Jackson v. Johnson
| Court | Mississippi Supreme Court |
| Writing for the Court | SYKES, P.J. |
| Citation | Jackson v. Johnson, 126 Miss. 26, 88 So. 410 (Miss. 1921) |
| Decision Date | 23 May 1921 |
| Docket Number | 21774 |
| Parties | JACKSON v. JOHNSON |
1 WITNESSES. Party to suit involving estate of decedent incompetent when claiming under contract with decedent.
Where a part of the estate of a deceased person is the subject-matter of the litigation, a party to the suit is incompetent to testify to his contract with the deceased, by virtue of which contract he is claiming a part of this estate. This testimony is incompetent, though the suit is not between him who would testify and the administrator or executor of the deceased person, but extends to every assertion of such right by a party to any part of the estate left by a deceased person and claimed by such party by reason of an alleged contract between such party and the deceased person.
2. EVIDENCE. When declarations by decedent are admissible as between third persons stated.
Declarations made by a deceased person as to facts presumably within his knowledge, if relevant to the matter of inquiry are admissible in testimony as between third parties, first, when it appears that the declarant is dead; second, that the declaration was against his pecuniary interest; third, that it was a fact in relation to a matter of which he was personally cognizant; fourth, that the declarant had no possible motive to falsify the fact declared.
APPEAL from circuit court of Sunflower county, HON. S. F. DAVIS Judge.
Action by Amanda Thompson Jackson against Cornelia Johnson. Judgment for defendant, and plaintiff appeals. Reversed and remanded.
Judgment reversed, and cause remanded.
W. S Chapman and S. C. Mounter, for appellant.
The defendant first moved to rule out all the testimony of the plaintiff, Amanda Thompson, on the ground that she was testifying to establish her own claim against the estate of a decedent. The court on this motion ruled out all the testimony of Amanda, not only what she testified to with reference to Andrew, but all she testified to with reference to her dealings and connections with Cornelia, after Andrew's death.

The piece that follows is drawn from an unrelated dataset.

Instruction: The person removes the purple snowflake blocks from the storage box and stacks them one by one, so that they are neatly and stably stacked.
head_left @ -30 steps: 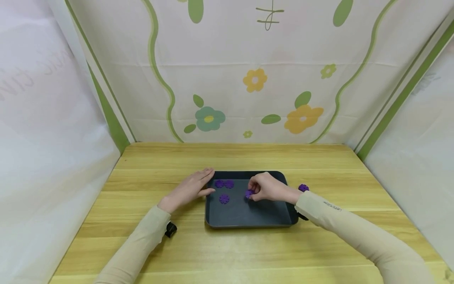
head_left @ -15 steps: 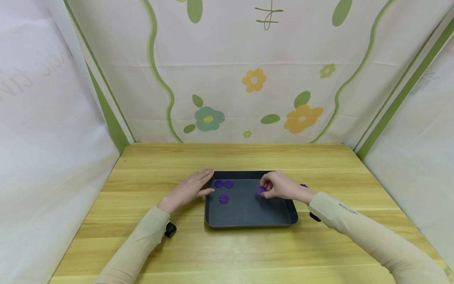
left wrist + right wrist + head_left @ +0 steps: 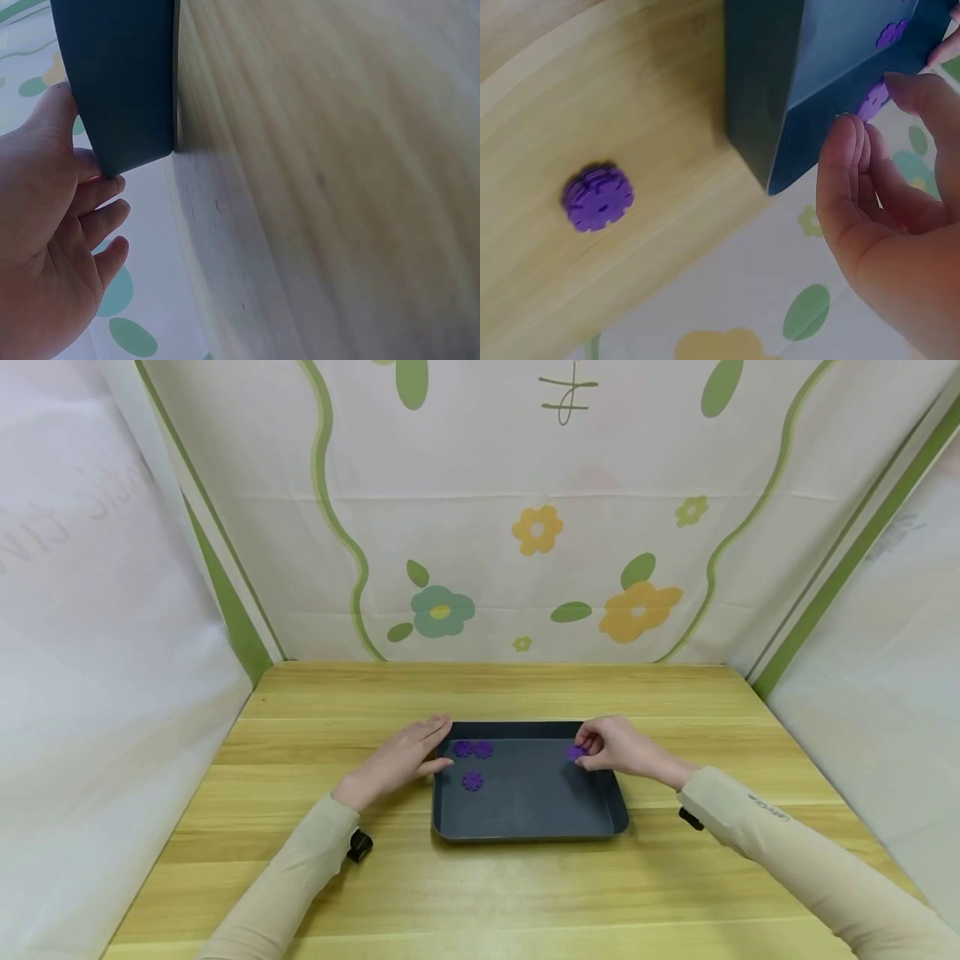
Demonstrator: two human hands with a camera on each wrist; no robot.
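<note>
A dark grey tray [image 3: 525, 806] lies on the table. My left hand [image 3: 396, 762] rests at its back left corner, fingers straight along the rim and thumb reaching over the inside. In the left wrist view the fingertips touch the tray's corner [image 3: 120, 97]. Inside, at the left, two purple snowflake discs [image 3: 483, 749] sit side by side near the back, and another purple disc [image 3: 472, 782] lies in front of them. Over the tray's back right part, my right hand [image 3: 626, 750] pinches a purple snowflake disc [image 3: 575, 752] between thumb and fingertips.
A small stack of purple discs [image 3: 598, 199] sits on the wooden table [image 3: 525, 902] beyond the tray's right side, hidden behind the right hand and arm in the head view. A white curtain [image 3: 480, 527] with printed flowers hangs behind the table.
My right hand has moved right and toward the back with the pinched disc, from the tray's middle to its back right part. The left hand and the other discs have stayed put.
</note>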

She testified to Cornelia sending for her and proposing and agreeing to carry out Andrew's terms of employment; to her staying on the place at the instance of the defendant, and working and making the crop, and picking it out; to Cornelia furnishing her, and to her taking the cotton and driving her, with the assistance of McGee, off the place. All of this happened, after the death of Andrew.
In the case of Witherspoon v. Blewett, 47 Miss. 570, 576, which was a replevin suit for certain cattle the court said:
In the case of McDonald v. McDonald, 68 Miss. 689, 690, the court said:
Code 1906, section 1917, but this shall not apply to claims or defenses which arose in the course of the administration of the estate of such person. Her right of action did not arise until she had finished her year's work. Her right or cause of action arose after death of the decedent.

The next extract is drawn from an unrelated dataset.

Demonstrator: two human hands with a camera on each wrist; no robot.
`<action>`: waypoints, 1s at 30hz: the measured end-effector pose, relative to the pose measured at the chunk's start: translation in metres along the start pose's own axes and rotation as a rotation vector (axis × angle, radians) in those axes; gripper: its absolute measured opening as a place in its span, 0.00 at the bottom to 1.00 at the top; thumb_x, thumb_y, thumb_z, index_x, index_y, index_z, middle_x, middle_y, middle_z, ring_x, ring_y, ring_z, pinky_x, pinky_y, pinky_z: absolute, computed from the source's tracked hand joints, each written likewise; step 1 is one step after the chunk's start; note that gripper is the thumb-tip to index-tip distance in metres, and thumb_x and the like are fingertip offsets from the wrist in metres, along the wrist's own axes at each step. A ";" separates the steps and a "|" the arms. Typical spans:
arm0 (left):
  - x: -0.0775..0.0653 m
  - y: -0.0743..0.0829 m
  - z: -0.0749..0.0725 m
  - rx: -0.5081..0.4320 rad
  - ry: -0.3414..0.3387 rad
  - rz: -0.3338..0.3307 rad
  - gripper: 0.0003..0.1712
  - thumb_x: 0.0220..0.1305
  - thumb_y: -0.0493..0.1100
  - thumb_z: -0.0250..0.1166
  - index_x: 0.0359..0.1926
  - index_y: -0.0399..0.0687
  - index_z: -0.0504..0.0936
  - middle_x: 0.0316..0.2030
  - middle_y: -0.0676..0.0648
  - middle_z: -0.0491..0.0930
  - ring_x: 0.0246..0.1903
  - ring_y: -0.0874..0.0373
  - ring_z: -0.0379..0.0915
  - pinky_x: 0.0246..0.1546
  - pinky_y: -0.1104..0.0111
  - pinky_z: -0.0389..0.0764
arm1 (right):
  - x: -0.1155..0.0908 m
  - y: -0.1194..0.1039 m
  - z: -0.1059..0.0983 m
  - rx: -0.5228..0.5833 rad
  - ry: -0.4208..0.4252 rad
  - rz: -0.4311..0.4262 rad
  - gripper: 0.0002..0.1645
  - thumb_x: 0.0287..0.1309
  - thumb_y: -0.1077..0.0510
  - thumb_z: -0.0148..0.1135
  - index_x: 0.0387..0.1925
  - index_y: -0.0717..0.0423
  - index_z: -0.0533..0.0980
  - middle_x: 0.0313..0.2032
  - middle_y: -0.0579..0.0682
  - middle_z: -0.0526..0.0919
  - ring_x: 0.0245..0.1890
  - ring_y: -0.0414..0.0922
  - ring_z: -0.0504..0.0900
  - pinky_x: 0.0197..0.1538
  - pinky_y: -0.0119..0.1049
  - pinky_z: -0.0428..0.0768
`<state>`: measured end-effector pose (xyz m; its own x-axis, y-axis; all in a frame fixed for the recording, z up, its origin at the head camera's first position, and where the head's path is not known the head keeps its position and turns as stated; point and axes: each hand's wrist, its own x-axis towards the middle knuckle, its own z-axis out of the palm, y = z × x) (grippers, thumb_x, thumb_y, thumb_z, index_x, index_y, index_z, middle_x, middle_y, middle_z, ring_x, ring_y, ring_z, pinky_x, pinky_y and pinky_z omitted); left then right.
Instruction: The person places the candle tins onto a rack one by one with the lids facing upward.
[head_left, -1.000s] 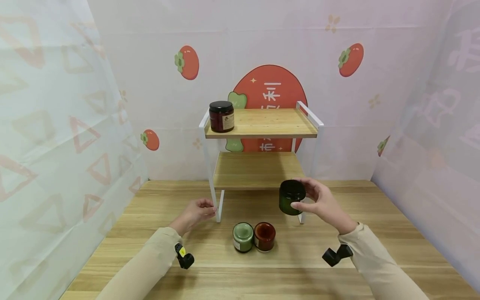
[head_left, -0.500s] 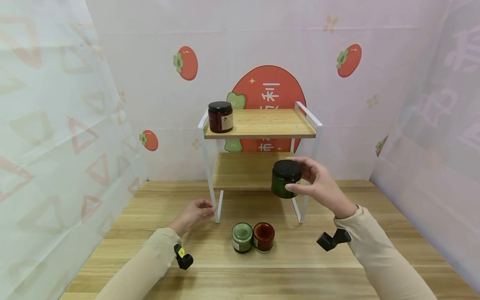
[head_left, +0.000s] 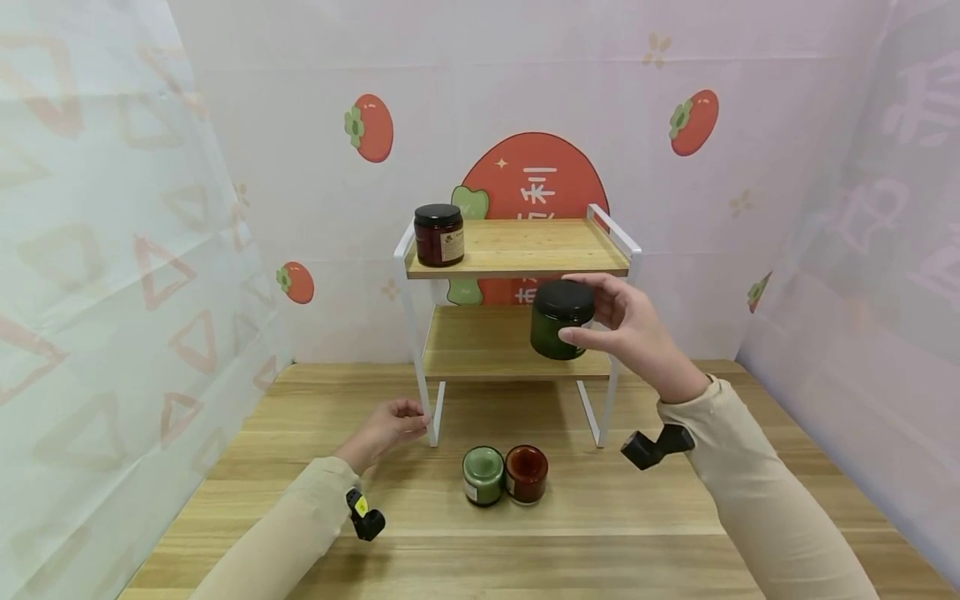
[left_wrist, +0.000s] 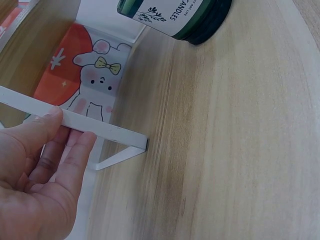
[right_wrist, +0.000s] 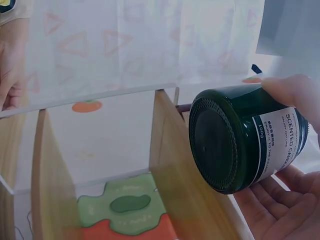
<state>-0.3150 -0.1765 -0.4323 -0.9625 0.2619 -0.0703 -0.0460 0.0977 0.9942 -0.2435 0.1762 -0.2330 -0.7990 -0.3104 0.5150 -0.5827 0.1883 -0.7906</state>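
My right hand grips a dark green scented candle jar with a black lid, thumb on the near side. It is held upright in front of the two-tier wooden shelf, just below the top board. The label shows in the right wrist view, where the jar lies at a slant. My left hand pinches the shelf's white metal leg low on the left, thumb on one side and fingers on the other. A dark red candle jar with a black lid stands at the top board's left end.
On the table, in front of the shelf, a green jar and a red-brown jar stand side by side. White rails edge the top board's ends. A printed cloth hangs behind.
My right hand has raised the green candle jar from near the shelf's right foot to just under the top board, slightly leftward. My left hand stays on the leg.
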 end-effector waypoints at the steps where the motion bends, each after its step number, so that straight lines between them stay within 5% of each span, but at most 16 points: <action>1: 0.000 -0.001 0.000 -0.001 -0.004 0.001 0.09 0.65 0.31 0.61 0.43 0.31 0.72 0.37 0.47 0.76 0.44 0.53 0.78 0.53 0.62 0.82 | 0.002 -0.002 0.000 0.008 0.003 0.001 0.36 0.52 0.70 0.68 0.62 0.65 0.66 0.53 0.51 0.75 0.49 0.36 0.80 0.52 0.23 0.80; 13: -0.001 0.001 0.000 -0.001 -0.009 -0.004 0.10 0.65 0.32 0.61 0.44 0.31 0.72 0.38 0.46 0.76 0.46 0.52 0.78 0.55 0.61 0.81 | 0.029 -0.034 -0.008 0.103 0.046 -0.098 0.33 0.52 0.69 0.69 0.60 0.63 0.69 0.49 0.50 0.78 0.41 0.41 0.81 0.40 0.25 0.83; 30: 0.002 -0.001 -0.001 -0.018 -0.005 -0.008 0.06 0.65 0.32 0.62 0.39 0.36 0.73 0.35 0.48 0.77 0.44 0.53 0.79 0.48 0.68 0.84 | 0.075 -0.077 -0.012 0.204 0.156 -0.114 0.31 0.49 0.70 0.69 0.58 0.62 0.72 0.46 0.52 0.80 0.42 0.45 0.81 0.47 0.26 0.81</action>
<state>-0.3172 -0.1775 -0.4335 -0.9608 0.2657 -0.0789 -0.0588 0.0831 0.9948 -0.2601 0.1494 -0.1298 -0.7524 -0.1691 0.6367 -0.6408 -0.0360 -0.7669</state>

The woman, Cornelia Johnson, sent for her and employed her again to finish out the crop. She could certainly testify as to what took place between her and Cornelia Johnson. She was certainly entitled to recover for the work under Cornelia Johnson.
It was the fact that she worked in the crop at all that gave her the lien independent of any contract. The statute gives the lien for the work done. If she worked for only a few days in the crop she was entitled to a lien for so much.
She mentioned her contract of employment by Andrew Johnson simply as inducement to show how she got on the place. This is an action in rem for the cotton itself. The cotton did not arise until after the death of Andrew. It was not in existence until after his death. The tort was committed by Cornelia Johnson and she is yet alive. The plaintiff is not seeking to hold the estate of the decedent for anything. Cornelia Johnson did not claim as administratrix or executrix of Andrew Johnson. She took the cotton in her own right or her own wrong more correctly speaking. She would not be allowed to get this woman's service, and go off with the product and not pay her anything, and defend on the ground that this was the estate of a decedent.
Neil & Clark, for appellee.
In a suit by the representatives of an estate, a defendant is incompetent to testify as to a contract between himself and the decedent. Otey v. McAfee, 38 Miss. 348; Boylan v. Holt, 45 Miss. 277.
Then for stronger reasoning, a plaintiff could not be heard in a suit instituted by her, involving a part of the estate of a deceased person, to testify as to a contract between herself and the deceased party. It is generally held that the term estate is used in a broad sense to signify all of the property of every kind or character which a decedent leaves at his death and that any right asserted against this property, which accrued to a party by virtue of dealings between him and the deceased person cannot be established by evidence of the living party. Jacks v. Bridewell, 51 Miss. 881.
In the case of Witherspoon v. Blewett, 47 Miss. 570, relied on by attorneys for appellant, on this principal the court says:
The above quotations are embraced in the decision of the court to explain the true principles governing testimony of claimant to assets of an estate. The facts, however, in the case cited did not come or did not bring the case within the general rules as set out.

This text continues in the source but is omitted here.